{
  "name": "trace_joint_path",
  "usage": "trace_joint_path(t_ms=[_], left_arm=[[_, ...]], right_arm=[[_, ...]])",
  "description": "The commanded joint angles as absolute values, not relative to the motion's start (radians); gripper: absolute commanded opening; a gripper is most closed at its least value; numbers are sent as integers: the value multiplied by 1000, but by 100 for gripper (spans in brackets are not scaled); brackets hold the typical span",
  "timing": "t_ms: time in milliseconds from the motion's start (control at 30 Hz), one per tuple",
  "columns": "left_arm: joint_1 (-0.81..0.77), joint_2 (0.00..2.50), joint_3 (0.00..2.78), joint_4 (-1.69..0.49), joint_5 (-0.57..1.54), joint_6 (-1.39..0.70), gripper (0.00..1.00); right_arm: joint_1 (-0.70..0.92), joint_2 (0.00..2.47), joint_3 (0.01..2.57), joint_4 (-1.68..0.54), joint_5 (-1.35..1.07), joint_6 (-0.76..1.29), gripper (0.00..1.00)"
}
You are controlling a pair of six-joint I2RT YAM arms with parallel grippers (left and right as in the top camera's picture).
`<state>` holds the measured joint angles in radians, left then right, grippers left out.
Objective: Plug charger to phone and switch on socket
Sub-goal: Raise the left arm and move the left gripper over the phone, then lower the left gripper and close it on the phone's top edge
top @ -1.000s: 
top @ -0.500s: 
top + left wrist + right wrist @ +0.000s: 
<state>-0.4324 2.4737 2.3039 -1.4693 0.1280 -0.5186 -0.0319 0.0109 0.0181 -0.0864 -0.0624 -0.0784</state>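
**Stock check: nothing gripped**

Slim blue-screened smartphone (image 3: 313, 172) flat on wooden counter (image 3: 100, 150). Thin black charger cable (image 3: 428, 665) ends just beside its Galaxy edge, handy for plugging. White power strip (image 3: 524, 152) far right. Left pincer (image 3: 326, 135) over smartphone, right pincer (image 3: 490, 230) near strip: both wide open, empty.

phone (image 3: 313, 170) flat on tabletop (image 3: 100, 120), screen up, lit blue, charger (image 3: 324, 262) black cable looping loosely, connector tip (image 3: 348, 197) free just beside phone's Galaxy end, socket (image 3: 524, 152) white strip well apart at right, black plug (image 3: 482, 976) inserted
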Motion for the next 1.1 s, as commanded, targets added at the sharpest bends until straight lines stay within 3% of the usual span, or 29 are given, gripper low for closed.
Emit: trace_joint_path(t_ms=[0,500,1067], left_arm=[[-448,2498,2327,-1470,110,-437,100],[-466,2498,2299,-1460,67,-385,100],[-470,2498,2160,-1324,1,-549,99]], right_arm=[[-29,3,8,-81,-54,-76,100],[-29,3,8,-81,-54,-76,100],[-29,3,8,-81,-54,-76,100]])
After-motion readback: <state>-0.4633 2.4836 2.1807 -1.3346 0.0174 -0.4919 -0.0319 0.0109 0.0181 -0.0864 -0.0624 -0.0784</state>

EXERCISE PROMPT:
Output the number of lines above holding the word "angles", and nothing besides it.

FINAL ANSWER:
2